■ DESCRIPTION OF THE TASK ■
Beginning with the line below that contains "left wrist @" and ending with the line that contains "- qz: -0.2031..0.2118", copy every line exactly. Copy nothing else.

Items listed in a dataset:
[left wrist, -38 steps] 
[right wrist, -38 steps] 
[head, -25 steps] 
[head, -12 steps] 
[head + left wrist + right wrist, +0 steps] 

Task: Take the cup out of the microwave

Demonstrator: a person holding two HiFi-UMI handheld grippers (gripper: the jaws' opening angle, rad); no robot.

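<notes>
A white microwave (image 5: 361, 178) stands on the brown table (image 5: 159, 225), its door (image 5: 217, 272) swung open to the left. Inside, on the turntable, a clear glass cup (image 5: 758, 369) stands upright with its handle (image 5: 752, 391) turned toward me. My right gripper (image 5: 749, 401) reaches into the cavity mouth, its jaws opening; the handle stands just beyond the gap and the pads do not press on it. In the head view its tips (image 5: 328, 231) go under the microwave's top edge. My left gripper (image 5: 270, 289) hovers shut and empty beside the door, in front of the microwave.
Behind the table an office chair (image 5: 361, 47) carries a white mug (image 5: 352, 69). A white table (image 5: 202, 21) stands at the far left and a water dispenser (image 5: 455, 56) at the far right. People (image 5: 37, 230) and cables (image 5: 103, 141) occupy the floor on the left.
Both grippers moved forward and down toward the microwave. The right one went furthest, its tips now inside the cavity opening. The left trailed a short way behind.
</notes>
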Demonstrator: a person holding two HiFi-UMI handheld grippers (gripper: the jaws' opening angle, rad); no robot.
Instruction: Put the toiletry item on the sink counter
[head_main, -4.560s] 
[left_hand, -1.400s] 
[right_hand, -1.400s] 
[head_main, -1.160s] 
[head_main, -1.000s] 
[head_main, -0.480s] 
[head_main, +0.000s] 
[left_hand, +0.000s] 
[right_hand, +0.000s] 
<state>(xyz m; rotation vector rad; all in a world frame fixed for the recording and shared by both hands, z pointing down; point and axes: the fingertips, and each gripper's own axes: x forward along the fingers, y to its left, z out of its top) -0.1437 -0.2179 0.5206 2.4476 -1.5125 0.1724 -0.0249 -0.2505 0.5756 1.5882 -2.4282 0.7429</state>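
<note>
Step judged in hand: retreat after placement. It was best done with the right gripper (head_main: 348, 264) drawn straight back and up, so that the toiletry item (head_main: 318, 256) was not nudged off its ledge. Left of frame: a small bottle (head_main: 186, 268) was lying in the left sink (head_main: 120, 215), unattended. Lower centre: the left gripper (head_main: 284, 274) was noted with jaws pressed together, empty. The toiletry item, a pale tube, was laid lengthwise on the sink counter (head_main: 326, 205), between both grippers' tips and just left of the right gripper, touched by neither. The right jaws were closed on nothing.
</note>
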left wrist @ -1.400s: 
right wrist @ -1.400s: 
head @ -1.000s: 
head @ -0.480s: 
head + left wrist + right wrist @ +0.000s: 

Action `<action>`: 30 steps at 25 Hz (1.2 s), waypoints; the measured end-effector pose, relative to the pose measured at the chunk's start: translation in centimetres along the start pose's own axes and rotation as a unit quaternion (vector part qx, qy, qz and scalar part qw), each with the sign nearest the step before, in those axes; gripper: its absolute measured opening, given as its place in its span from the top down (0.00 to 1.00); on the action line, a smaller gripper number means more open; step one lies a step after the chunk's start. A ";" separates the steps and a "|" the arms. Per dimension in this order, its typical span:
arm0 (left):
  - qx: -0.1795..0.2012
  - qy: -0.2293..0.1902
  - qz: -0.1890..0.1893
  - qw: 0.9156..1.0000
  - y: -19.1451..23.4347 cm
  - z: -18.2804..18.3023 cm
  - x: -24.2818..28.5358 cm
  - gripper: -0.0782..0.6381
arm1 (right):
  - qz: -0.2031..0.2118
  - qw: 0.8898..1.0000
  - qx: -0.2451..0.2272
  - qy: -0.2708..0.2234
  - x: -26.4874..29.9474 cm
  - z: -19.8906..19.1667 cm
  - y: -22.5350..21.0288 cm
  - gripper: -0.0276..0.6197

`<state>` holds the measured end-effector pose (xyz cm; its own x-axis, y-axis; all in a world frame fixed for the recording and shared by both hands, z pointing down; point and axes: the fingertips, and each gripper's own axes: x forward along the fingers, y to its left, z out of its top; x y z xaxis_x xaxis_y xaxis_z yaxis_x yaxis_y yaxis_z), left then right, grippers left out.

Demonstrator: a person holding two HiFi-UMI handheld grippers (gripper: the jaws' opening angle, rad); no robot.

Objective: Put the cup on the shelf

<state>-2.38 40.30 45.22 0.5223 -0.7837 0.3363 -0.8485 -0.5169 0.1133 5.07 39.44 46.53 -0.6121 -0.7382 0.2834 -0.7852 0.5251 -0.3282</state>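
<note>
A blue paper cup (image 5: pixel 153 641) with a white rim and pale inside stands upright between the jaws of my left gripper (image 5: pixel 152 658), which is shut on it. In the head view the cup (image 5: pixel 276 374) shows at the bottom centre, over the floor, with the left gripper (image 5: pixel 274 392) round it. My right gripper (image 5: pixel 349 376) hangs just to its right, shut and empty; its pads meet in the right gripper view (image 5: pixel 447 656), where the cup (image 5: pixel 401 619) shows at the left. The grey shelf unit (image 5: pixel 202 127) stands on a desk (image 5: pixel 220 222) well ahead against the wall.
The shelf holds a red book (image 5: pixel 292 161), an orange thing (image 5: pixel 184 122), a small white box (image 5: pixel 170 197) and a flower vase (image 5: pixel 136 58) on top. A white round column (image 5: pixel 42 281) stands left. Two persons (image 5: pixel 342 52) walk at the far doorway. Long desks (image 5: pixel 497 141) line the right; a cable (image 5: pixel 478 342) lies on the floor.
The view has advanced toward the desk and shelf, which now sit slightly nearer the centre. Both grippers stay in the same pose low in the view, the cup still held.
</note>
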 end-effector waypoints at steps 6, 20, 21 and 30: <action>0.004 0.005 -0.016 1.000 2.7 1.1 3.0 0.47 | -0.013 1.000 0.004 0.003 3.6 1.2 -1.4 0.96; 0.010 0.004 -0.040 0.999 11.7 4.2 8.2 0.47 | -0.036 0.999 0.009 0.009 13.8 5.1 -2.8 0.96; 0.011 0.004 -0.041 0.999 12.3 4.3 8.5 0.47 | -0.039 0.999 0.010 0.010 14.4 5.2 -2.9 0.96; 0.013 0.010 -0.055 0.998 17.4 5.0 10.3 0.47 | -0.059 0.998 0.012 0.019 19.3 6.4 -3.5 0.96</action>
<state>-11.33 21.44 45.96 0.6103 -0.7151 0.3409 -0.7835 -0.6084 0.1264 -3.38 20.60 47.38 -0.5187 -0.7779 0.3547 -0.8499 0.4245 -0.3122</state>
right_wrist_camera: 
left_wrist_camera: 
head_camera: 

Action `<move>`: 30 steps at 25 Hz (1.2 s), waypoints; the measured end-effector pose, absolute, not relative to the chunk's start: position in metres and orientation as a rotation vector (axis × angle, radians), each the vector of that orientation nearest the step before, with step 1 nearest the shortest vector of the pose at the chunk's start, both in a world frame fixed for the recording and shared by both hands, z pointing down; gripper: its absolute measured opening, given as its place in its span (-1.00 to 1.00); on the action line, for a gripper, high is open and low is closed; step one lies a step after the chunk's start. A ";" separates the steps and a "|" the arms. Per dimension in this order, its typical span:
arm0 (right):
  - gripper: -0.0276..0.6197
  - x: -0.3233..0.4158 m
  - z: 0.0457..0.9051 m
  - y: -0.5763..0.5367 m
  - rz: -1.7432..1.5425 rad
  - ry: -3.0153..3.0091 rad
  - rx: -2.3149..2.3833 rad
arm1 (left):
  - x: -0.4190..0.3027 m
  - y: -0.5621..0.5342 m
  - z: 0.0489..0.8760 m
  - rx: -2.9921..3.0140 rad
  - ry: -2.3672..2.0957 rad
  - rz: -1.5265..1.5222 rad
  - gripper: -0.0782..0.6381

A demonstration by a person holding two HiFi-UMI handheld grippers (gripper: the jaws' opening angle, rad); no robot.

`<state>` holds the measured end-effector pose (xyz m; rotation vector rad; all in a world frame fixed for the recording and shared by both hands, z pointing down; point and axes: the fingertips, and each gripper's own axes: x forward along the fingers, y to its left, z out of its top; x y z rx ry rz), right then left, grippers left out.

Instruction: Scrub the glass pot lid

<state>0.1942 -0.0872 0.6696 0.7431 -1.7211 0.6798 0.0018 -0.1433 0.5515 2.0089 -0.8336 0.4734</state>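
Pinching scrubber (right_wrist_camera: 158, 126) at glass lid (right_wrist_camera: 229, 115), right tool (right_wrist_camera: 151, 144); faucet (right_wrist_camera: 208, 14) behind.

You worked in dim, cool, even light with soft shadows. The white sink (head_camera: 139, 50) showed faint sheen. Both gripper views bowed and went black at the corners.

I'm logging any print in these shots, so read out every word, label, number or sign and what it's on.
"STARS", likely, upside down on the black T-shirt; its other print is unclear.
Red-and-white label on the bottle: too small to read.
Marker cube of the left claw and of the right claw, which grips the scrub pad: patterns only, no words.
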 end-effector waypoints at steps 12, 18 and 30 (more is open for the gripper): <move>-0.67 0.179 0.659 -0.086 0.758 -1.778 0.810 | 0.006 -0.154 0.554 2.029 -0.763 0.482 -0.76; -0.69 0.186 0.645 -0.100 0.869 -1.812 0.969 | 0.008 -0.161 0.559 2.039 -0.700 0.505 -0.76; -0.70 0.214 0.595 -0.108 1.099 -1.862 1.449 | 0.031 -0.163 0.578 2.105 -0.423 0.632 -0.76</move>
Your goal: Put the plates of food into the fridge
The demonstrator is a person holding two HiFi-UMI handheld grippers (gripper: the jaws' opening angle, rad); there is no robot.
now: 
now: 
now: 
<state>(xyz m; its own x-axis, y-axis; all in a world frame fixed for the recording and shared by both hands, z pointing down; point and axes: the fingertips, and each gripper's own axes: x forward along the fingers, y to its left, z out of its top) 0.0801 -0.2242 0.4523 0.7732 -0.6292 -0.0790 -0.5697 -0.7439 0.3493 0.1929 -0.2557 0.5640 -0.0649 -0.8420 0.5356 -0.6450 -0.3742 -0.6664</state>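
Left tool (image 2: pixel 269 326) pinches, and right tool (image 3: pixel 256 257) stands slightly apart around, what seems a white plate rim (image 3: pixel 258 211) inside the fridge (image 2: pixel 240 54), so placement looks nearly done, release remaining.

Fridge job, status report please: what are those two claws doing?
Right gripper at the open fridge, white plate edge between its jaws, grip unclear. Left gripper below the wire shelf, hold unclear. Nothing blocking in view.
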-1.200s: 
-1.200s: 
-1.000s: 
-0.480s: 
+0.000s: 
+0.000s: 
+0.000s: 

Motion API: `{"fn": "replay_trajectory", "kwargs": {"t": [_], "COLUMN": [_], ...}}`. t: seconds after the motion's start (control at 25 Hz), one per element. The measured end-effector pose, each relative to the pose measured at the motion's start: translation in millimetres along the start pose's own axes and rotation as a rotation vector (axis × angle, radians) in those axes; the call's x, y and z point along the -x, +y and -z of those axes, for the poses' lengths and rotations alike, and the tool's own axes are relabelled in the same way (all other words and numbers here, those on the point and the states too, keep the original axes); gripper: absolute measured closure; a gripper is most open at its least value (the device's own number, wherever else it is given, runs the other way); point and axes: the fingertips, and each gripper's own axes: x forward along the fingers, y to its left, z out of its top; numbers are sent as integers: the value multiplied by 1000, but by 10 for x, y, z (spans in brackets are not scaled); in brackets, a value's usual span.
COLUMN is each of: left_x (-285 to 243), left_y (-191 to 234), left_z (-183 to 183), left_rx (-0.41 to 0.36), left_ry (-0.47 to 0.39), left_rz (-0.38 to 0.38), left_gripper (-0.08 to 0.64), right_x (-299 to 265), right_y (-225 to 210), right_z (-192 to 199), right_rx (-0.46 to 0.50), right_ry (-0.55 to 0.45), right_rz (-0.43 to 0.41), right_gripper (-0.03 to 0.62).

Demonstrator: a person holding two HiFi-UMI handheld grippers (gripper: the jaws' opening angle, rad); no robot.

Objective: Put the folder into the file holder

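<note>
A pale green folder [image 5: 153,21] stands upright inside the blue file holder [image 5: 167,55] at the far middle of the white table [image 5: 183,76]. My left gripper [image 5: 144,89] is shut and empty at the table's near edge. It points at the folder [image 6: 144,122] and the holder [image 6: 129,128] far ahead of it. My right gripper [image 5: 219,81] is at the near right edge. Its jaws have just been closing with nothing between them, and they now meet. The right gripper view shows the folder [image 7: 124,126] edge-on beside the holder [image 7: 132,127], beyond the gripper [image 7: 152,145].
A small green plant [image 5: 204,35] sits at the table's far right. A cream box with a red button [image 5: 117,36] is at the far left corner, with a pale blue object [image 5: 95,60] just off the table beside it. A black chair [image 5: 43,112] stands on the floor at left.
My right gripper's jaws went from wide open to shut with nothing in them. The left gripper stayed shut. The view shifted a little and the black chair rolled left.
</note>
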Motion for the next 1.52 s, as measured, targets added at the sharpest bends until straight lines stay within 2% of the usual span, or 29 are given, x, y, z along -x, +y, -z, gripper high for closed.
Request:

■ EXERCISE SOLUTION ■
left wrist @ -1.400s: 
right wrist @ -1.400s: 
head @ -1.000s: 
head @ -0.480s: 
head + left wrist + right wrist @ +0.000s: 

Action `<action>`: 30 steps at 25 Hz (1.2 s), waypoints; the measured end-effector pose, relative to the pose measured at the chunk's start: translation in centimetres along the start pose's own axes and rotation as a unit quaternion (vector part qx, qy, qz and scalar part qw), each with the sign nearest the step before, in those axes; gripper: its absolute measured opening, given as its place in its span from the top down (0.00 to 1.00); on the action line, a smaller gripper number means more open; step one lies a step after the chunk's start. A ";" separates the steps and a "|" the arms. Per dimension in this order, its typical span:
arm0 (left):
  - qx: -0.1795..0.2012
  - qy: -0.2293..0.1902
  - qz: -0.1890..0.1893
  - qw: 0.9156..1.0000
  - y: -19.1451..23.4347 cm
  - z: -18.2804..18.3023 cm
  - x: -24.2818..28.5358 cm
  - gripper: -0.0782..0.6381
arm1 (right):
  - qz: -0.2031..0.2118

No part of the exercise remains unanswered.